ACCIONISTAS DEFENDEM QUE A EMPRESA PERDEU DIREITO EM 2019

Tribunal Arbitral analisa se PT Ventures deve receber compensação de 350 milhões USD

Tribunal Arbitral analisa se PT Ventures deve receber compensação de 350 milhões USD

O direito ou não de a PT Ventures receber os 350 milhões de dólares como indemnização por perda de direito de nomeação de representantes na administração, conforme decisão do Tribunal Arbitral Chamber of Comerce (CCI), está no centro de mais um processo arbitral entre os accionistas da companhia da telefonia, segundo apurou o VALOR.

A Vidatel e a Geni entendem que a PT Ventures perdeu o direito de receber a referida compensação, ao nomear em 2019 três administradores, visto que a contrapartida foi determinada, em finais de 2018, considerando a perda, em 2006, deste direito de nomear.

“A compensação era para a perda total e permanente do direito de nomear três administradores. No entanto, a PT Ventures, em 2019, já nomeou três administradores, por isso já não pode receber esta compensação, seria receber uma compensação por algo que já recuperou.

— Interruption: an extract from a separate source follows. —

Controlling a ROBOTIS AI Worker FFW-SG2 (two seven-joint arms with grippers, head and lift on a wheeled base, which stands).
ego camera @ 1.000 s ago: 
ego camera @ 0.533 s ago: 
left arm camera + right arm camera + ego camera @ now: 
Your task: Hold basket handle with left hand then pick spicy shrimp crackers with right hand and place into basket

Por isso, há um processo arbitral a correr no CCI”, detalha fonte familiar ao processo.

Na altura, os outros três accionistas vetaram este direito à PT Ventures por esta empresa ter passado para o controlo da brasileira Oi, o que foi interpretado como uma violação ao acordo parassocial  

Os 350 milhões de dólares são, de resto, o único valor que a PT Ventures tem por receber, na sequência da decisão de Fevereiro de 2019 do CCI que determinou que a PT Ventures, agora sob controlo da Sonangol, recebesse cerca de 600 milhões dos 3 mil milhões de dólares que exigia dos outros accionistas.

Na ocasião, o ICC ordenou que os accionistas Vidatel, Mercury (Sonangol) e Geni, em conjunto e de forma solidária, pagassem 330 milhões de euros por compensação à PT Ventures por perda de direito, além de um outro pagamento no valor de 314 milhões de euros por compensação do dividendo em falta. O valor da compensação, entretanto, já terá sido pago pela Unitel. 

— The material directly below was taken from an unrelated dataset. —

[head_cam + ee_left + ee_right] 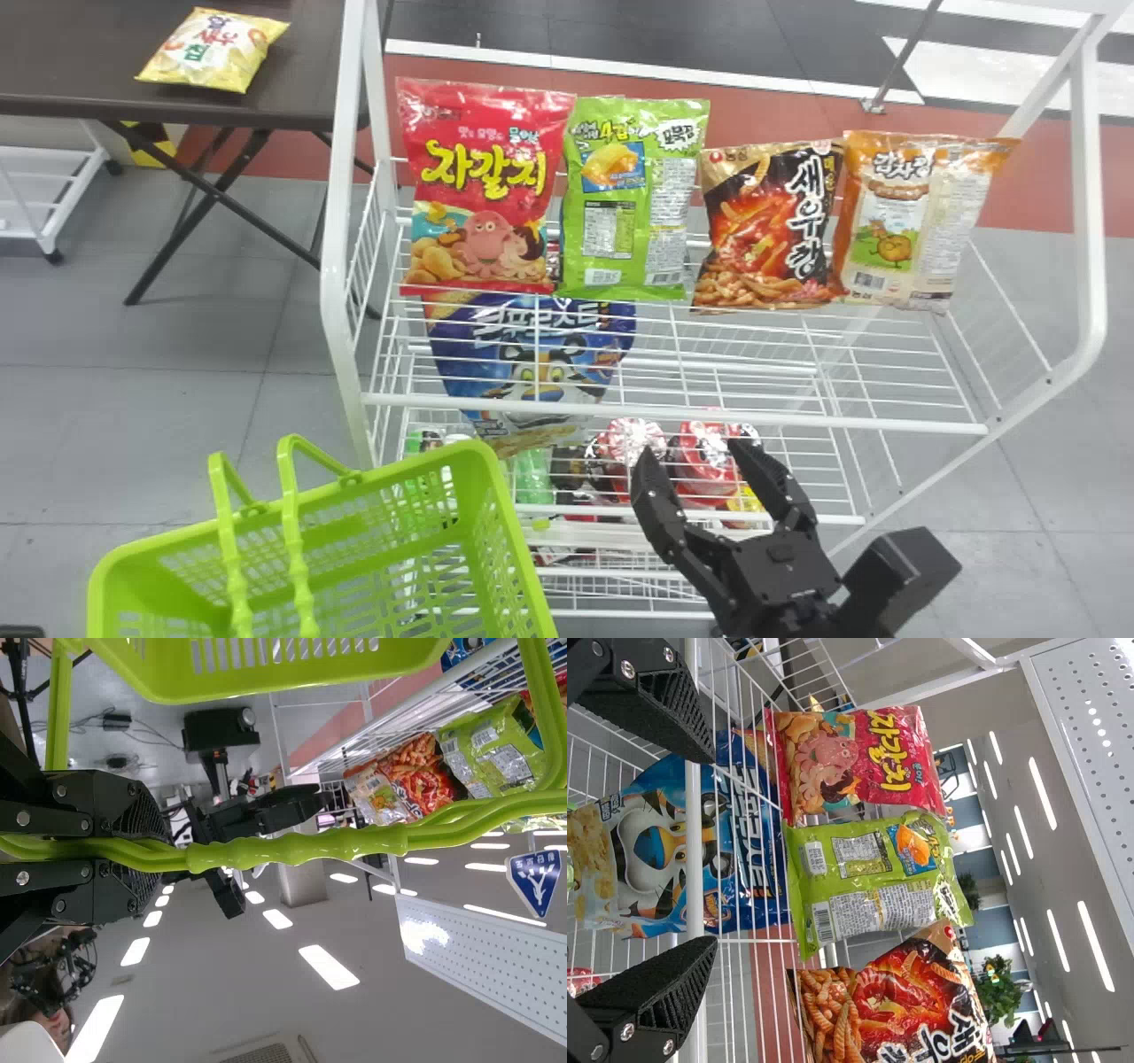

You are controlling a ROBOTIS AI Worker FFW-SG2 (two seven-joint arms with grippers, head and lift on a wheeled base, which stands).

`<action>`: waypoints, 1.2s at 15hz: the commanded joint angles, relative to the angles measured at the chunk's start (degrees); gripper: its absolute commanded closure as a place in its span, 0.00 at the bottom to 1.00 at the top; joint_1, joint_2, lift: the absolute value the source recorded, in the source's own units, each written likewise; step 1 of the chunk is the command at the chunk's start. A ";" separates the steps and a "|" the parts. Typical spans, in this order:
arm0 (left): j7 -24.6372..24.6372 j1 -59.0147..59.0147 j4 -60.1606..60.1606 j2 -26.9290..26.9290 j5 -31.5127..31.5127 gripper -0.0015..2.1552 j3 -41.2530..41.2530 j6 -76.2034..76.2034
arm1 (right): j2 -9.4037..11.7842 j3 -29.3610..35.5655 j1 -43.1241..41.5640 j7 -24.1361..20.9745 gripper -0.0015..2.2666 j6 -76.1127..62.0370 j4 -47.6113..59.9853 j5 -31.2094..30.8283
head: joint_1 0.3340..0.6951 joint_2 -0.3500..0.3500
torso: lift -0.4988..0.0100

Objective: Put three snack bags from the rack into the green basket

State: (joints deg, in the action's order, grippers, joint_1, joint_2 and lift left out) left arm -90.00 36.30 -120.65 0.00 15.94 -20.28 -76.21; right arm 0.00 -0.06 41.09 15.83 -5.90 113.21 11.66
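Head view, bags on rack: red bag [485,186] at 11 o'clock, green bag [631,195] near 12, black-orange bag [771,226] and tan bag [912,221] around 2.
Head view, green basket [509,523]: between 7 and 8 o'clock.
Head view, right end effector [693,452]: between 4 and 5 o'clock, before the rack [620,412].
Left wrist view, left end effector [151,855]: clamped on the basket handles [301,846].
Right wrist view, right end effector: fingers apart, gripping nothing.
Progress: apparently none of three delivered; all three likely remain.
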 commanded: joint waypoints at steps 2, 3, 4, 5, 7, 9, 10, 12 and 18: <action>-0.57 0.00 -0.02 -0.15 -0.04 1.00 -0.02 -0.56 | -0.05 -0.38 -0.05 -0.01 0.04 -0.29 0.35 -0.06 | 1.00 0.31 | 0.98; -0.57 0.00 -0.02 -0.15 0.05 1.00 -0.02 -1.09 | -0.05 -0.47 -0.05 -0.01 0.04 -0.29 0.35 -0.14 | 1.00 0.32 | 0.98; -0.57 0.00 -0.11 -0.15 0.05 1.00 -0.02 -1.09 | -0.05 -0.55 -0.05 -0.01 0.04 -0.29 0.26 -0.23 | 1.00 0.32 | 0.98; -0.57 0.00 -0.02 -0.15 0.05 1.00 -0.02 -1.09 | -0.05 -0.64 -0.05 -0.01 0.04 -0.29 0.26 -0.23 | 1.00 0.32 | 0.98; -0.57 0.00 -0.02 -0.15 0.05 1.00 -0.02 -1.27 | -0.05 -0.64 -0.05 -0.09 0.04 -0.46 0.35 -0.23 | 1.00 0.33 | 0.98; -0.57 0.00 -0.02 -0.15 0.14 1.00 -0.11 -1.09 | -0.05 -0.99 -0.13 -0.09 0.04 -0.46 0.35 -0.32 | 1.00 0.33 | 0.98; -0.57 0.00 -0.02 -0.15 0.14 1.00 -0.02 -1.27 | -0.05 -1.17 -0.49 -0.18 0.04 -0.46 0.35 -0.58 | 1.00 0.33 | 0.98; -0.57 -0.18 -0.02 -0.15 0.14 1.00 0.16 -1.27 | -0.05 -3.02 -3.30 -2.12 0.04 0.77 0.00 -3.40 | 1.00 0.34 | 0.98; -0.57 0.08 -0.73 -0.15 0.23 1.00 -0.55 -1.62 | -0.05 -11.01 -20.70 -7.83 0.04 9.91 -7.30 -5.77 | 1.00 0.50 | 0.98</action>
State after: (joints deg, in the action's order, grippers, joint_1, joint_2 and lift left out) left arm -90.00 36.14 -120.99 0.00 16.09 -20.46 -77.68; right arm 0.00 -8.96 25.39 8.82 2.36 108.82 5.99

Os 330 milhões euros, porém, estão na base da recente decisão do Tribunal Supremo das Ilhas Virgens Britânicas (BVI) para onde a PT Ventures fez recurso da decisão do ICC. Considerando o arresto preventivo das acções da Vidatel pelo Tribunal de Luanda, a BVI, entendendo que a empresa de Isabel dos Santos teria dificuldades em pagar a sua quota-parte dos 330 milhões euros, decidiu pela nomeação de um administrador judicial que fica com o controlo preventivo da participação e, sequencialmente, com a responsabilidade de cobrar os direitos e pagar os deveres da Vidatel.

Apesar de confirmar os valores determinados pelo ICC, a BVI determinou que se deve aguardar pela decisão final do tribunal superior, no caso o Tribunal de La Cassation de Paris (segunda instância), havendo ainda a possibilidade de um terceiro recurso caso as partes não cheguem a acordo. “É um processo que ainda deve demorar muito tempo”, explica a fonte do VALOR.

A Sonangol, entretanto, é detentora da PT Ventures desde Janeiro deste ano, transformando-se na detentora dos direitos dos 350 milhões de dólares em causa. Neste sentido, a petrolífera passou a defender posições contrárias a que defendia até antes da referida aquisição, postura justificada com a necessidade de criar condições que permitam alcançar um consenso entre os accionistas.